Deploying EDB Postgres Distributed using Trusted Postgres Architect v5

The standard way of automatically deploying EDB Postgres Distributed in a self-managed setting is to use EDB's deployment tool: Trusted Postgres Architect (TPA). This applies to physical and virtual machines, both self-hosted and in the cloud (EC2),

Get started with TPA and PGD quickly

If you want to experiment with a local deployment as quickly as possible, you can deploying an EDB Postgres Distributed example cluster on Docker to configure, provision, and deploy a PGD 5 Always-On cluster on Docker.

If deploying to the cloud is your aim, you can deploying an EDB Postgres Distributed example cluster on AWS to get a PGD 5 cluster on your own Amazon account.

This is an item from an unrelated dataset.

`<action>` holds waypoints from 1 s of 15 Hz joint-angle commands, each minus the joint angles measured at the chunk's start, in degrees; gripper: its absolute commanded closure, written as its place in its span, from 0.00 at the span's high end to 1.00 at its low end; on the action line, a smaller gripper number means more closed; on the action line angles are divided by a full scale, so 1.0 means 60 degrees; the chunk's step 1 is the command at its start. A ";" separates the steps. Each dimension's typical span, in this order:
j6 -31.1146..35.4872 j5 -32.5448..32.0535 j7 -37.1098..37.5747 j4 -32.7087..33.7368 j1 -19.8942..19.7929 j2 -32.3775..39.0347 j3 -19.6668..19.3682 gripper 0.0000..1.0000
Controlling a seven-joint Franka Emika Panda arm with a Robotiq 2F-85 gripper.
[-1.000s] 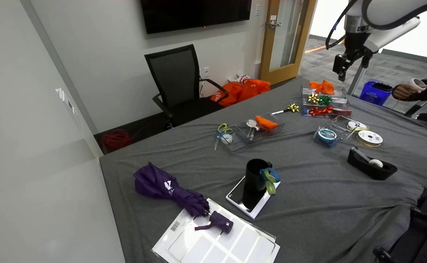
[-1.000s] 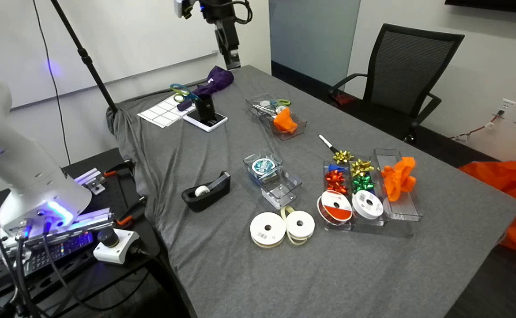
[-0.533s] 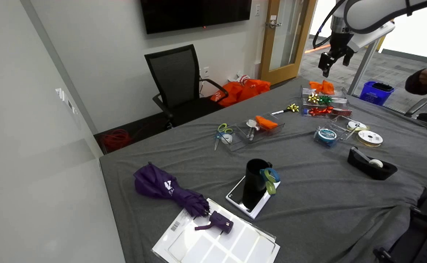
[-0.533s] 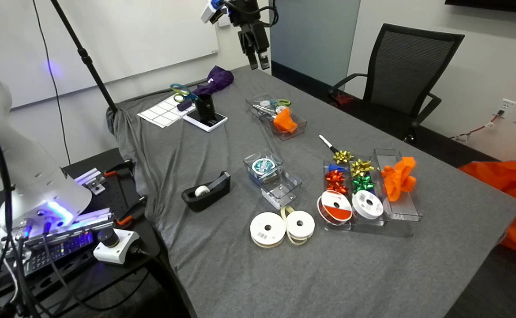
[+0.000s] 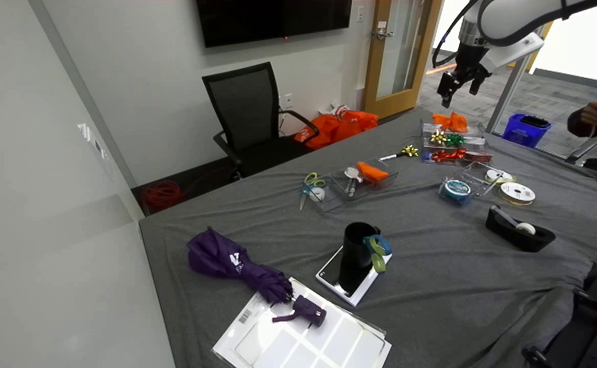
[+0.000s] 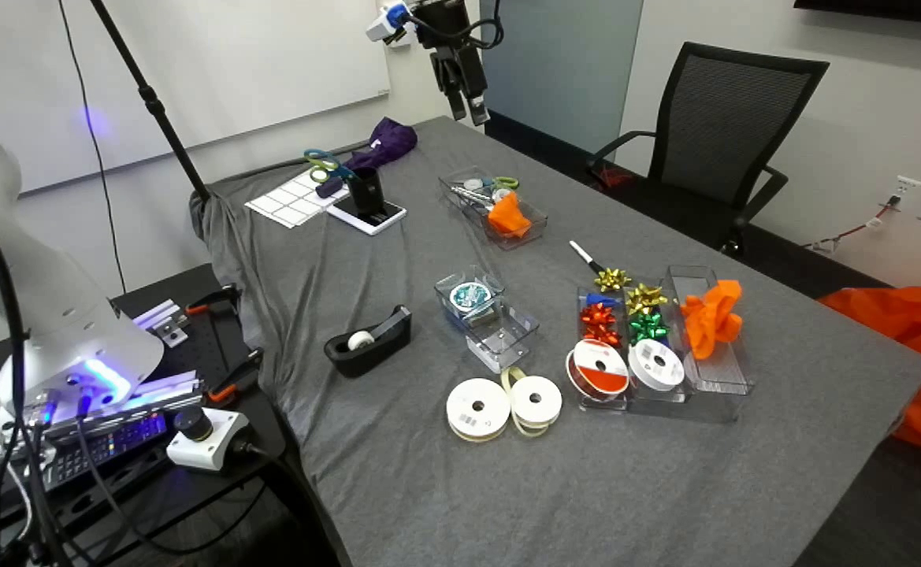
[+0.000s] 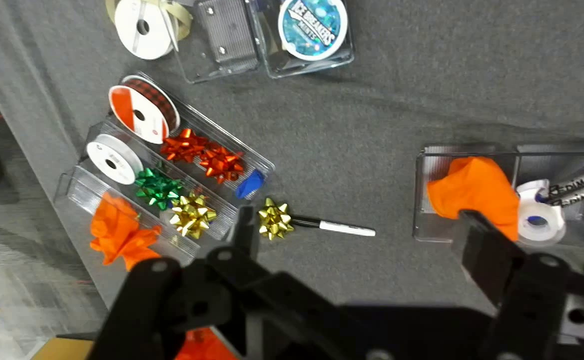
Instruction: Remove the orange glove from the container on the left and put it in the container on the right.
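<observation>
Two orange cloth-like items lie in clear containers; I cannot tell which is a glove. One orange item (image 6: 509,216) is in the clear divided container (image 6: 537,233) in the middle of the table, beside white objects. It also shows in the wrist view (image 7: 476,190). A crumpled orange item (image 6: 712,316) lies in the outer clear container (image 6: 722,384) of a group near the table's edge, at left in the wrist view (image 7: 119,232). My gripper (image 7: 357,219) is open and empty, high above the table. It shows in both exterior views (image 5: 460,96) (image 6: 469,116).
Bows and ribbon spools (image 6: 656,365) fill the neighbouring containers. A marker (image 7: 346,229) with a gold bow (image 7: 275,219), a mints container (image 6: 470,296), a tape dispenser (image 6: 368,342), a mug (image 5: 358,244) and an umbrella (image 5: 237,266) are on the table. A person's hand (image 5: 595,113) shows behind.
My gripper has moved left in an exterior view, and right with a slight turn in an exterior view. It stays open. The table objects have not moved. The person's hand has moved right.
</observation>
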 commanded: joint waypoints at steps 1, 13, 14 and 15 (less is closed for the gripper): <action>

If you want to run on your own Linux systems or VMs, you can use also use TPA to deploy EDB Postgres Distributed directly to your own Linux hosts

Prerequisite: Install TPA

Before you can use TPA to deploy PGD, you must install TPA. Follow the installation instructions in the Trusted Postgres Architect documentation before continuing.

Configure

The tpaexec configure command generates a simple YAML configuration file to describe a cluster, based on the options you select. The configuration is ready for immediate use, and you can modify it to better suit your needs. Editing the configuration file is the usual way to make any configuration changes to your cluster both before and after it's created.

The syntax is:

tpaexec configure <cluster_dir> --architecture <architecture_name> [options]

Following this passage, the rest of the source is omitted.